第9話 勝てばいいんだよ

 建物に入るとそこはロビーというか、広い休憩室のような場所になっていて、多くの長椅子や自動販売機が並んでいた。そこで談笑している生徒も少なくはなかったが、藤野ちゃんの姿は確認することが出来なかった。


「あれ、いない……? おーい藤野ちゃんー! 神谷君が来たよー!」


 そんな大声で呼びかけている俺に対し、蓮は恥ずかしいといった感情を持ち合わせてしまったのか、俺から少しだけ距離を置いてボソッと。


「おい神谷……そいつは競技場に居るんじゃないのか?」


「ああ、なるほどー! 蓮は天才だね!」


「……お前がチンパンジーなだけだ」


 何か余計な一言が聞こえた気がしたけど、きっと俺の空耳だろう……うん、蓮がそんなこと言うわけないもんね。ね。

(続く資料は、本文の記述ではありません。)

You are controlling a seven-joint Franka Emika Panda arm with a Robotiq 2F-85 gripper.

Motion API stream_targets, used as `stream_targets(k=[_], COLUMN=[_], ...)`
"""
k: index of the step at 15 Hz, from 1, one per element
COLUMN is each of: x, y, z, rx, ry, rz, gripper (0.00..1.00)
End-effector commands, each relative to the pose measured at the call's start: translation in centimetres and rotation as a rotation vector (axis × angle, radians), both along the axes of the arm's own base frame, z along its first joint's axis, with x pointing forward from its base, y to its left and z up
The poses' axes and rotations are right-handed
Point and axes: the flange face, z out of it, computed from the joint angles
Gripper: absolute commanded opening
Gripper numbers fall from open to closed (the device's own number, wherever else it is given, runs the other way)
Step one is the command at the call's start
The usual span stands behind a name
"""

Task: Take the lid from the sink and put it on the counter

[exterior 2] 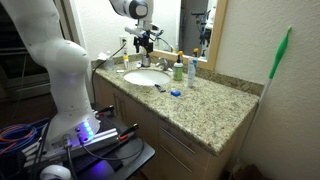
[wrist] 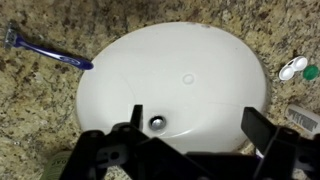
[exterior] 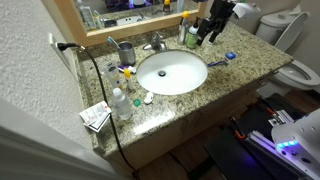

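The white oval sink [exterior: 172, 72] is set in the granite counter [exterior: 235, 75]; it also shows in an exterior view [exterior 2: 148, 77] and fills the wrist view [wrist: 175, 85]. In the basin I see only the drain [wrist: 155, 122] and a small pale round spot [wrist: 187, 77]; I cannot tell whether that spot is the lid. My gripper [wrist: 197, 125] is open and empty, held high above the sink near the faucet [exterior: 155, 43]. It also shows in both exterior views [exterior: 212, 28] [exterior 2: 145, 42].
A blue razor [wrist: 45, 50] lies on the counter beside the sink. A white case with a green cap [wrist: 296, 70] lies on the other side. Bottles [exterior: 120, 103] and cups crowd one end; green bottles [exterior 2: 191, 72] stand by the mirror. A black cable [exterior: 100, 90] crosses the counter.
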Motion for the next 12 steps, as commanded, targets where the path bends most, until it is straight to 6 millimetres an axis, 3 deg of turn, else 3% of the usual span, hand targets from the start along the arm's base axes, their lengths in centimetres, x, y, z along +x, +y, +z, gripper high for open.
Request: stream_targets(k=[1,5,7,10,12], x=[0.9,2.7,3.6,1.8,2.1], y=[0.1,0.4,1.4,3.5,4.6], z=[-0.7,-2.0,-5.9,-11.3,-13.8], rx=[-0.001,-0.002,-0.070,-0.068,-0.053], ry=[0.016,0.041,0.118,0.184,0.154], rz=[0.002,0.006,-0.024,0.045,0.053], gripper=[1.00,1.00,1.00,1.00,1.00])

 そして更に俺たちは奥の方へと進んで行くと、更衣室やエレベーターを発見した……って、えっ?


「エレベーター?」


「どうやらここから競技場に行けるらしい。2階が砂のグラウンドで3階が芝のコート、4階が体育館で5階が武道場。最上階には屋内プールだとよ」


 蓮はエレベーター前にあった、立て看板を読み上げた。


「そっ、それくらいじゃ、もう俺は驚かないぞ!」


「あっそ……で、神谷。何階に行くつもりだ?」


「えっ?」


 蓮の変な質問に首を傾げる。そんなの決まってるじゃんか。


「藤野ちゃんを見つけるまで全部の階回るよ?」


「……は?」


 蓮は『正気かこいつ』と言いたげな目で、俺を見つめてきた。


「えっ、何か変?」


「いや……そいつがどこに行きそうかくらい、目星付いてないのか?」


「いや、全く! だから全部回れば、絶対に見つけられるでしょ?」


「……やっぱ大馬鹿だ、こいつ」


 蓮はやれやれと両手を上げ、お手上げのポーズを取る。


「よし、まずは2階から行こうか、蓮!」


 俺は気にせず、ボタンを押してエレベーターに乗り込んだ。


「はぁ……」


 そんなため息をつきながらも、蓮も俺の後ろを追ってエレベーターに乗り込んでくれた。きっと蓮は素直になれないだけで、きっと根は優しいヤツなんだろうな。


「なにニヤけてんだ。気色悪い」


 ……口は悪いけど。


 ――


 それで結論から言うと、藤野ちゃんは3階の芝のエリアにいた。なぜすぐに気が付けたのか……その理由は、藤野ちゃんは青のユニフォームを着た謎の集団に囲まれていて、遠目からでもめちゃくちゃ目立っていたからだ。


「おーい藤野ちゃんっ!!」


 俺は叫びながら芝を駆け抜ける。そしたら俺に気が付いたようで、藤野ちゃんとその集団は一斉にこっちを振り向いた。


「あっ、神谷君! 来てくれたんだねっ!」


 藤野ちゃんは俺を見るなり、心底嬉しそうに言う。その反応で俺も嬉しくなちゃって、テンションを上げて決めポーズをしながら答えるのだった。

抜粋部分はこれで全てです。